With over a decade of experience reporting on stories at the intersection of the environment, science, and geopolitics, she has written for The New York Times, The Guardian, Foreign Policy, Wired magazine, and Scientific American magazine, among others.
Dickie previously spent four years as a global climate and environment correspondent at Reuters News Agency in London.
Much of her career has focused on the warming climate and shifting politics of the Arctic region. Her current reporting lines include geoengineering, air-conditioning and extreme heat, biodiversity conservation, and natural hazards, from wildfires to volcanoes to tsunamis.
Dickie’s debut book, Eight Bears, was chosen as a best book of 2023 by The New Yorker, The Economist, and Scientific American, shortlisted for the 2023 Banff Centre Mountain Book Awards, and received second place in the 2024 Rachel Carson Environment Book Awards.

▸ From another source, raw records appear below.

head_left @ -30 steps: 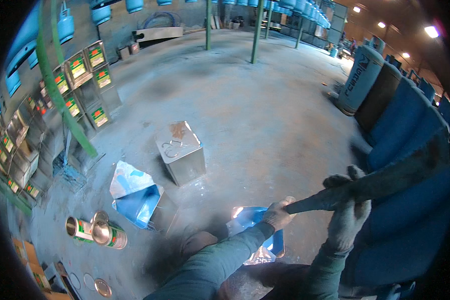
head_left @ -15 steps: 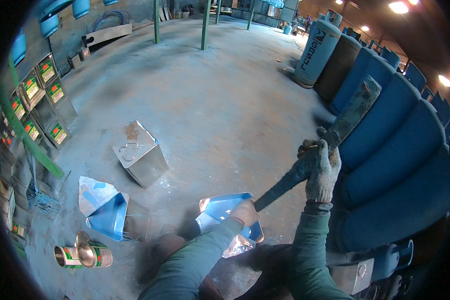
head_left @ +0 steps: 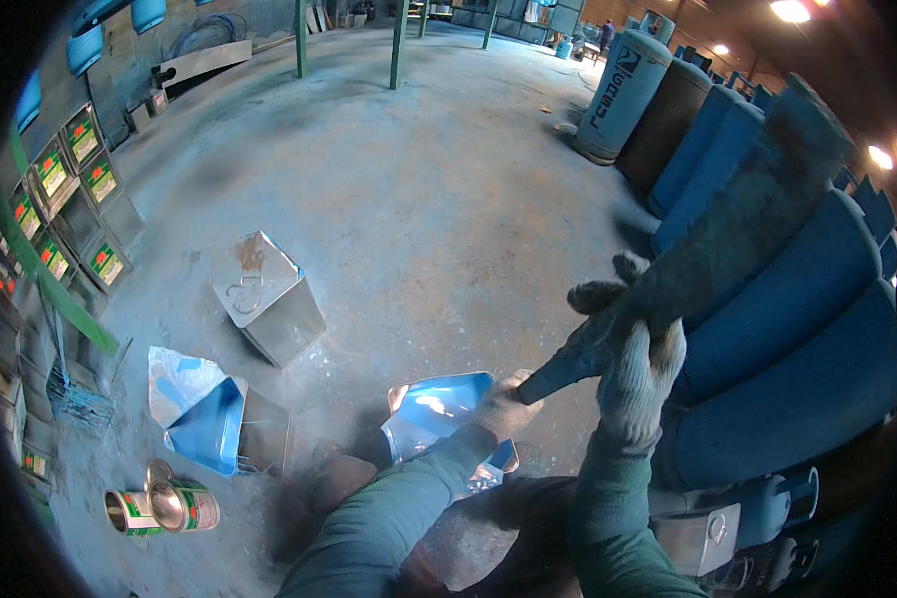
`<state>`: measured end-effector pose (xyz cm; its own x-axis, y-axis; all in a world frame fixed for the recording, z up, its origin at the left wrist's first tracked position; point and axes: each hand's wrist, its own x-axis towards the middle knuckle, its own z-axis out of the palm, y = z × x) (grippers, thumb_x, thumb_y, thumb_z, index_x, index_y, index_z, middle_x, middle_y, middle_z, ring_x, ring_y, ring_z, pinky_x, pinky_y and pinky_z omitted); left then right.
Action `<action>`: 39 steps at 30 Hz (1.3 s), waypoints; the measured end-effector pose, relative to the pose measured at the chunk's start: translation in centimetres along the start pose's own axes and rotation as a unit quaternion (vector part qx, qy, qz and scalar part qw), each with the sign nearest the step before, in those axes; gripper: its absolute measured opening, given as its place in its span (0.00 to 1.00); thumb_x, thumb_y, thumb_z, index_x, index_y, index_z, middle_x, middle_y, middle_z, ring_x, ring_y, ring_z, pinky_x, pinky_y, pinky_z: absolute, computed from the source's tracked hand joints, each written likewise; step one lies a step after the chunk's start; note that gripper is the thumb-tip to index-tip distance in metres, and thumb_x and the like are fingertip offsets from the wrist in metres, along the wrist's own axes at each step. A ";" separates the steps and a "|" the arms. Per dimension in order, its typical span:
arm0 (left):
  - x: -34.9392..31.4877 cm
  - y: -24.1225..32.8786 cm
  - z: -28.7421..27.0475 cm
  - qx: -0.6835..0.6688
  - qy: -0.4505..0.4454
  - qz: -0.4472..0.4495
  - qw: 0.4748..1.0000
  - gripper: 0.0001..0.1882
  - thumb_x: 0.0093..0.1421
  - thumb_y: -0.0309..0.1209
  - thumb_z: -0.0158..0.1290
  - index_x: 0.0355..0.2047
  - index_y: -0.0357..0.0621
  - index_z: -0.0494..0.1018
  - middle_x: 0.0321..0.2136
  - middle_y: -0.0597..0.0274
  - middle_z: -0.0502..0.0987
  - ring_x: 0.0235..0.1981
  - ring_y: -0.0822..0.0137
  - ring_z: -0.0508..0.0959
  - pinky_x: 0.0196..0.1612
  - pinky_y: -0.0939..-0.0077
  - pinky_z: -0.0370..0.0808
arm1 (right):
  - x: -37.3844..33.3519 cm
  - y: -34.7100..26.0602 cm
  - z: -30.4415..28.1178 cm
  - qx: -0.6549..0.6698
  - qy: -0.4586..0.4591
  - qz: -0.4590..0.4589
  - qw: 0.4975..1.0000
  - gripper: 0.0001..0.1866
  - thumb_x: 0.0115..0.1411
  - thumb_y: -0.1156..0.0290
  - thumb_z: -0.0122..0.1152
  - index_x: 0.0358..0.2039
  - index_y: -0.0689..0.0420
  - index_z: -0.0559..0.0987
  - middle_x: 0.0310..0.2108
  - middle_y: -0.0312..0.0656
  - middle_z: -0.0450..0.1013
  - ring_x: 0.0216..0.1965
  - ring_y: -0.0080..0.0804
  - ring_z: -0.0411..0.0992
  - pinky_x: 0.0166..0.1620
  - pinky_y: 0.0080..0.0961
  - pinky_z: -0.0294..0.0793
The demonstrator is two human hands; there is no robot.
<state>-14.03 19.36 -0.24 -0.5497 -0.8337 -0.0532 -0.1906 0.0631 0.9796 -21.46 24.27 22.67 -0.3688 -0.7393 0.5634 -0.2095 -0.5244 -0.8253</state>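
Observation:
A long, flat, blue-stained bar (head_left: 728,219), narrow at its lower end and wide toward the far end, slants up to the right across my front. My left hand (head_left: 500,407) is closed round its narrow end. Higher up, my right hand (head_left: 636,374), in a pale knit glove with dark fingertips, grips the bar's middle. Below my left hand stands an open square metal tin (head_left: 439,391), its inside coated blue and its cut lid bent. My left hand and forearm partly hide this tin.
Left of it lies another cut-open tin (head_left: 207,429), blue inside. A closed silver tin (head_left: 287,314) stands beyond, and small round cans (head_left: 184,506) are near left. Stacked labelled tins (head_left: 80,189) line the left. Blue gas cylinders (head_left: 807,379) crowd the right side.
The bar's wide end has swung up and nearer, looking larger. Both hands still hold it; my left hand has shifted slightly right and up. The view has moved a little.

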 end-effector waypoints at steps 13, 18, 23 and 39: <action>0.0 -2.7 -4.3 0.232 -0.038 -0.043 0.971 0.18 0.57 0.33 0.61 0.48 0.43 0.79 0.42 0.41 0.83 0.48 0.46 0.82 0.52 0.56 0.79 | 2.3 4.4 -0.8 0.049 0.035 0.046 0.997 0.19 0.75 0.64 0.54 0.60 0.62 0.75 0.42 0.46 0.80 0.41 0.33 0.78 0.46 0.33 0.79; 1.5 -2.8 -4.4 0.095 0.054 0.011 0.994 0.22 0.57 0.36 0.62 0.52 0.45 0.76 0.43 0.45 0.83 0.48 0.50 0.83 0.52 0.61 0.79 | 0.1 1.8 -0.3 0.043 -0.027 -0.034 0.998 0.21 0.75 0.61 0.53 0.60 0.63 0.75 0.50 0.49 0.79 0.49 0.39 0.78 0.54 0.39 0.78; 1.3 -2.4 -1.8 0.028 0.088 0.098 0.991 0.20 0.59 0.35 0.64 0.50 0.45 0.76 0.41 0.45 0.83 0.48 0.48 0.83 0.50 0.62 0.79 | -0.9 0.0 0.1 -0.022 -0.088 -0.050 0.995 0.21 0.68 0.70 0.52 0.57 0.69 0.76 0.50 0.53 0.80 0.44 0.34 0.79 0.47 0.30 0.79; 0.3 -3.6 -4.6 0.180 0.010 -0.073 0.981 0.20 0.54 0.39 0.62 0.45 0.44 0.78 0.36 0.39 0.82 0.44 0.41 0.82 0.48 0.53 0.79 | 2.1 4.4 -1.0 0.029 -0.015 0.031 0.999 0.19 0.75 0.63 0.53 0.57 0.64 0.77 0.56 0.49 0.77 0.55 0.37 0.75 0.59 0.36 0.73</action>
<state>-9.79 16.31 -2.88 -0.4808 -0.8581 -0.1800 -0.5418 0.1293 0.8305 -24.04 20.87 20.17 -0.3520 -0.7825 0.5135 -0.1342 -0.5008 -0.8551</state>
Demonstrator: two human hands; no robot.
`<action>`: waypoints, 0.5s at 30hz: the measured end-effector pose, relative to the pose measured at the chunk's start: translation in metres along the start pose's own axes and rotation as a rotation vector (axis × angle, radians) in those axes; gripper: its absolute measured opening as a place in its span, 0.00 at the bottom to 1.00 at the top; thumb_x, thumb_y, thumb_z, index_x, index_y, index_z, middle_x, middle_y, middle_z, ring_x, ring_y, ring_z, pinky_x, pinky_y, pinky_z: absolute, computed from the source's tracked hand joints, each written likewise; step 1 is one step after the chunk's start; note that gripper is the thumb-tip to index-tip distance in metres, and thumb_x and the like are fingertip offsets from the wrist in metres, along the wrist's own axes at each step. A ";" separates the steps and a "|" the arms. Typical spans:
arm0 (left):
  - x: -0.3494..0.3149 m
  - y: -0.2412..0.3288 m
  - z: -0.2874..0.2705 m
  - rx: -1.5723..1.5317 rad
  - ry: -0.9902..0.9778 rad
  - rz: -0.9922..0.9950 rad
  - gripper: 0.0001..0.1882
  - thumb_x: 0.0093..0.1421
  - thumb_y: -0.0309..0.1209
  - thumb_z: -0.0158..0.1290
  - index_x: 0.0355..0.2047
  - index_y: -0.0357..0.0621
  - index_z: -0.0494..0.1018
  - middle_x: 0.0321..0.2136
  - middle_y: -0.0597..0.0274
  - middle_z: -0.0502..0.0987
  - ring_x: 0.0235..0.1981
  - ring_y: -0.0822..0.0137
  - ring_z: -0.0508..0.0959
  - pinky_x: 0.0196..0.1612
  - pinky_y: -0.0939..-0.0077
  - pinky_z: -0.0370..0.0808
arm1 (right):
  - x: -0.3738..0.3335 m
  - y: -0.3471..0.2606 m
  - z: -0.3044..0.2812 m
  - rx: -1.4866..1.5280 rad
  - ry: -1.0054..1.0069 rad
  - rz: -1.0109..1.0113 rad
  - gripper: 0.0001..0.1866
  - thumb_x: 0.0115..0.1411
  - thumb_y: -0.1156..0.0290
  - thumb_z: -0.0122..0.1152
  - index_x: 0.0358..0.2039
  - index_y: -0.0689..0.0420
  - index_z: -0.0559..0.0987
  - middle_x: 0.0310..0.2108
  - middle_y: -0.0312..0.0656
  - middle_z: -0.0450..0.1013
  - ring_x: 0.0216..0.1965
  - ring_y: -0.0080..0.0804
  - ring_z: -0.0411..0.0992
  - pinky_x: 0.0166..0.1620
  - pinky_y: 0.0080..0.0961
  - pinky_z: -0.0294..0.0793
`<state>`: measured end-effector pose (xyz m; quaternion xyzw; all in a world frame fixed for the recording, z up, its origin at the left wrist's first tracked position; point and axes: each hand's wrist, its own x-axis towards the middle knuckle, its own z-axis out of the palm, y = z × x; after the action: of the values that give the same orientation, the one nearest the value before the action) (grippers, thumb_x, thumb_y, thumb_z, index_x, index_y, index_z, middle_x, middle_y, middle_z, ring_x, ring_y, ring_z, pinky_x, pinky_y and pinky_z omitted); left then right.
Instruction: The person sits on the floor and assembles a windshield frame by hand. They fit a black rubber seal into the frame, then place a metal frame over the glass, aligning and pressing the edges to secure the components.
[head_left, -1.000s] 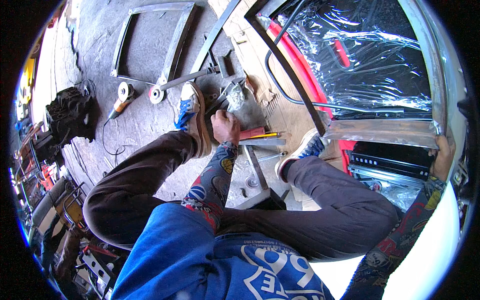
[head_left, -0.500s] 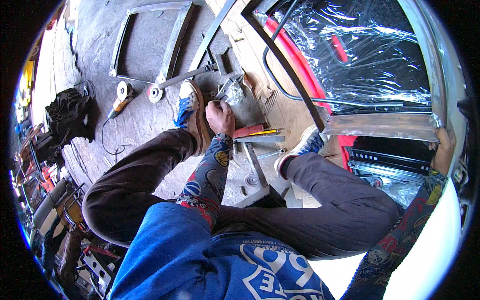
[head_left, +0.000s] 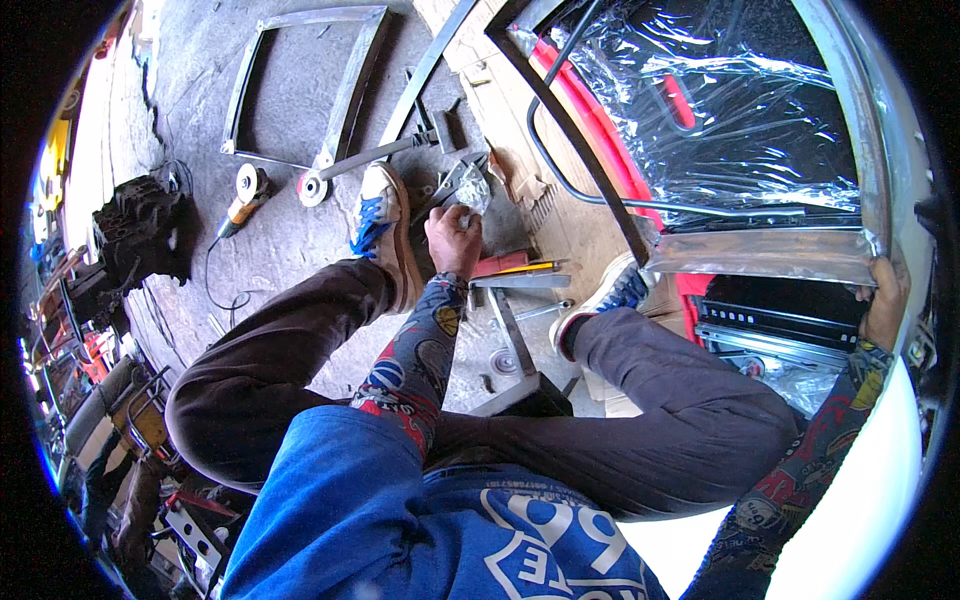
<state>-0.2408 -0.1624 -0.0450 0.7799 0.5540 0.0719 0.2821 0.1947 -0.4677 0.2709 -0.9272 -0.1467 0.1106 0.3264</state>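
My left hand [head_left: 455,242] is over the floor between my shoes, its fingers curled in. Its fingertips are at the lower edge of a crumpled clear plastic bag [head_left: 472,192]; what they pinch, if anything, is hidden. Close below it lie a red box [head_left: 497,264] and a yellow pencil-like stick [head_left: 530,267]. At the right, my right hand [head_left: 883,308] grips the lower corner of a bare steel frame [head_left: 765,254]. Its fingers wrap round the frame's edge. The frame stands against a red-edged panel covered in clear plastic film [head_left: 720,120].
An angle grinder [head_left: 243,200] with its cord lies on the floor at the left; another grinding disc [head_left: 314,188] sits by a second steel frame [head_left: 355,90]. A dark metal block [head_left: 145,230] stands farther left. Cardboard [head_left: 560,220] lies beneath the frame in front of me.
My left hand has shifted slightly right, its fingers closer to the plastic bag. My right hand stays on the steel frame.
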 end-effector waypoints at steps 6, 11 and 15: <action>-0.001 0.002 -0.006 -0.180 -0.155 0.057 0.12 0.53 0.31 0.52 0.36 0.41 0.79 0.33 0.46 0.75 0.38 0.46 0.75 0.46 0.57 0.71 | 0.002 -0.003 -0.003 0.033 -0.052 0.017 0.14 0.58 0.65 0.53 0.38 0.61 0.77 0.23 0.35 0.71 0.19 0.18 0.65 0.20 0.16 0.61; 0.011 -0.020 0.001 -0.189 -0.181 0.092 0.19 0.56 0.35 0.45 0.40 0.38 0.79 0.32 0.41 0.74 0.38 0.44 0.75 0.46 0.57 0.71 | 0.000 -0.003 0.000 0.029 0.006 0.027 0.19 0.56 0.62 0.56 0.42 0.63 0.77 0.24 0.36 0.72 0.19 0.18 0.66 0.19 0.14 0.60; 0.051 -0.047 0.020 -0.356 -0.397 -0.248 0.18 0.59 0.39 0.47 0.40 0.39 0.78 0.33 0.38 0.77 0.37 0.43 0.78 0.43 0.54 0.74 | -0.001 -0.006 0.001 0.061 -0.082 0.054 0.24 0.53 0.62 0.56 0.48 0.62 0.76 0.30 0.38 0.74 0.24 0.21 0.69 0.21 0.16 0.64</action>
<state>-0.2517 -0.1128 -0.0958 0.6435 0.5577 -0.0212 0.5240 0.1924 -0.4631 0.2740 -0.9151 -0.1313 0.1618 0.3452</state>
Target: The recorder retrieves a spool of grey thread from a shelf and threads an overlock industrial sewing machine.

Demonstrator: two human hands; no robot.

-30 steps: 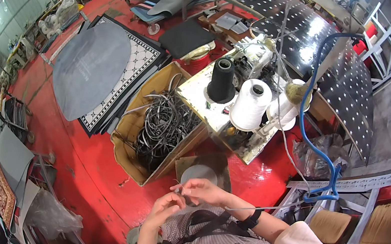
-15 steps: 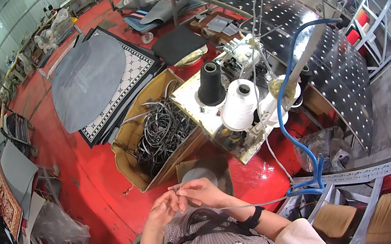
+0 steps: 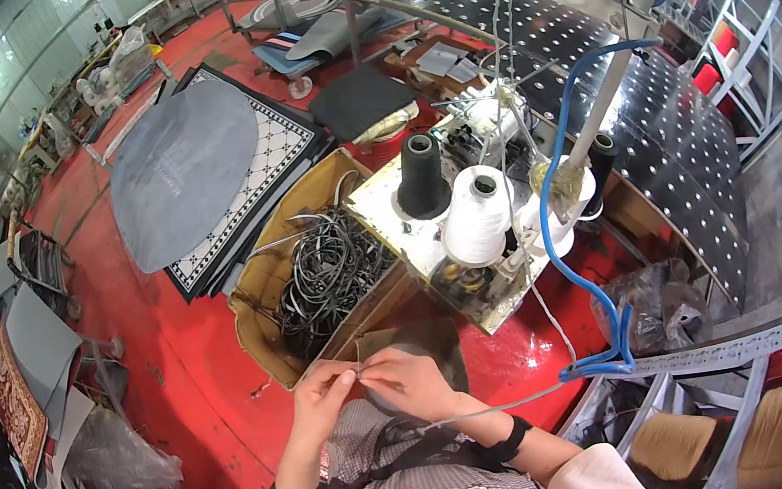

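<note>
In front of my lap both hands meet, fingertips pinched close together. My left hand (image 3: 324, 397) is closed, its thumb and forefinger pressed against the other hand's fingertips. My right hand (image 3: 414, 384) pinches at the same spot. A thin strand (image 3: 357, 349) pokes up between the fingers; what it belongs to is too small to tell. A grey cord (image 3: 506, 406) runs from the right across my right forearm towards my lap. Just beyond the hands stands a yellow-brown carton (image 3: 264, 341) with a tangle of black and grey strips (image 3: 330, 264).
A machine table (image 3: 379, 198) bears a black thread cone (image 3: 421, 177) and a white thread cone (image 3: 475, 219). A blue hose (image 3: 550, 221) hangs at its right. Stacked mats (image 3: 188, 169) lie on the red floor at the left. Brushes (image 3: 671, 445) are at the lower right.
My left hand has turned, with its fingers now drawn in to a pinch against the right hand. The right fingertips have come down slightly. The view has shifted a little.
</note>
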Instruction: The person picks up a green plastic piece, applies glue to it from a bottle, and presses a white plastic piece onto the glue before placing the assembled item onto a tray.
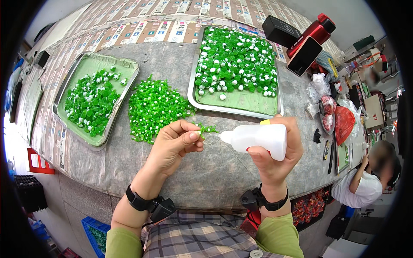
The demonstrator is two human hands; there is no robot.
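Note:
In my right hand [282, 161] is a translucent white squeeze bottle [260, 138], tipped on its side, with its narrow nozzle pointing left. My left hand [170, 146] pinches a small green plastic piece [201, 133] between thumb and fingertips, a short gap from the nozzle. The fingers partly cover that piece. Several similar green pieces [210, 129] lie just behind it on the table. A heap of bright green pieces with white dots [157, 107] sits beyond my left hand. Farther back, two metal trays, one left [122, 64] and one right [254, 99], hold green pieces with white eye-like balls.
At the back right are a black box [277, 31], a red flask [318, 30] and a phone [304, 56]. Red plastic bags [344, 124] and a cutter knife [326, 150] lie along the right edge. Another person [355, 185] sits at the right. A blue crate [92, 232] stands below left.

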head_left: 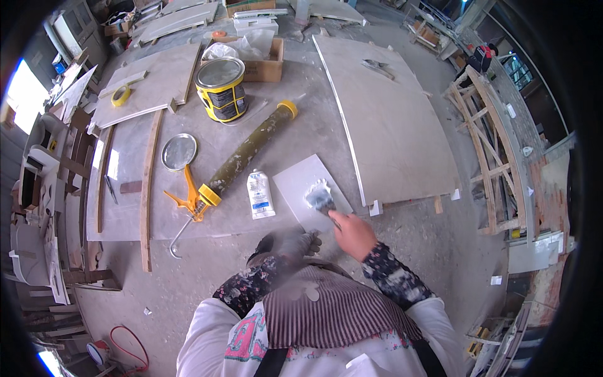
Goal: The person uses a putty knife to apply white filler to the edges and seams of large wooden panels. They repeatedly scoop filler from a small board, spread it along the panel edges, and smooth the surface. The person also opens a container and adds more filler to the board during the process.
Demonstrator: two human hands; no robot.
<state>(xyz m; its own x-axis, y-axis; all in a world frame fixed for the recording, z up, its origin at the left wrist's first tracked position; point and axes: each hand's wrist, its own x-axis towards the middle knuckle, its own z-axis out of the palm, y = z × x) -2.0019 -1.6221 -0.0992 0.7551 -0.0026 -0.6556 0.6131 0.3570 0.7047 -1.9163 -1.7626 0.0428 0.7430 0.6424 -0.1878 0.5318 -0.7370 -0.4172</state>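
Observation:
In my right hand (355, 236) is the handle of a putty knife (323, 202). Its blade rests in a patch of whitish paste (317, 188) on a thin white board (294, 182). At that board's near edge, the curled fingers of my left hand (299, 243), in a dark glove, close on the edge; part of this hand is blurred. A white tube with a blue band (260, 196) lies just left of the board. Beyond it, a caulking gun (248, 151) with an olive barrel and orange-yellow handle lies slantwise across the table.
A yellow-and-black can (222, 91) stands further back, before a cardboard box (267, 68). A round metal lid (179, 152) lies left of the caulking gun. Large slabs (396, 119) flank the work area. Wooden strips (150, 188) and yellow tape (120, 95) are at left. Another person (480, 60) is far right.

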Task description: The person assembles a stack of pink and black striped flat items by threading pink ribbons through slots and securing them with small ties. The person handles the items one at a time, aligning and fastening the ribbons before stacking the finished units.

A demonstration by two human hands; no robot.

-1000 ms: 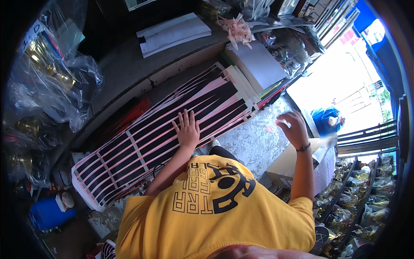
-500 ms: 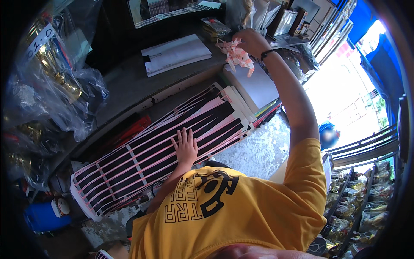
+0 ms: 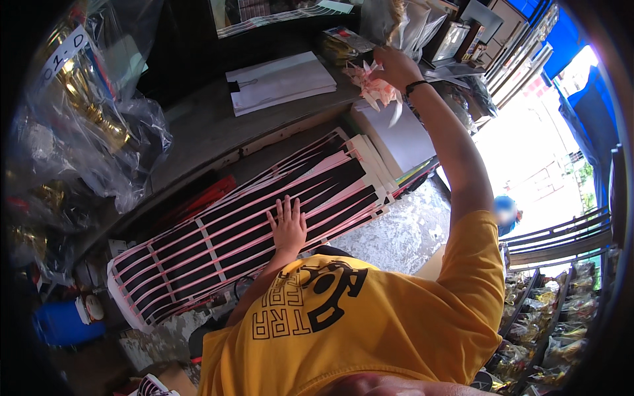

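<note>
My left hand lies palm down, fingers spread, on a stack of long black sheets with thin pink-and-white strips running along them. Several of the strips look loose at the far right end. Farther off to the right, my right hand pinches a crumpled bundle of thin pinkish-white strips. The bundle dangles at the edge of the dark desk, beside a pile of white paper. My right fingertips are partly hidden by the hand itself.
Clipped white papers lie on the desk. Plastic-wrapped gold trophies stand at the left, above a blue container. Several wrapped items fill a rack at the lower right. A blurred person is outside.
The view has shifted slightly. The bundle in my right hand hangs differently, its loose ends spread. My left hand stays flat on the striped sheets.
</note>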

Dickie was a finalist for the 2022 Livingston Award for Young Journalists in the international reporting category for her Scientific American feature on climate change on Svalbard. Her explanatory coverage of the biodiversity crisis and beat reporting on the Arctic have both been recognized in the Society of Environmental Journalists’ reporting awards. In 2018, she was named a National Geographic Explorer.
As a foreign correspondent, Dickie has reported from more than 20 countries and six continents. She has lived at the front range of the Rocky Mountains in Boulder, Colorado (and, for a spell, in the tiny town of Paonia); near the Canada-Alaska border in drizzly Prince Rupert, British Columbia; a stone’s throw from Hampstead Heath in north London; and, now, in a major hub of Southeast Asia.
Her literary work is represented by Aevitas Creative Management.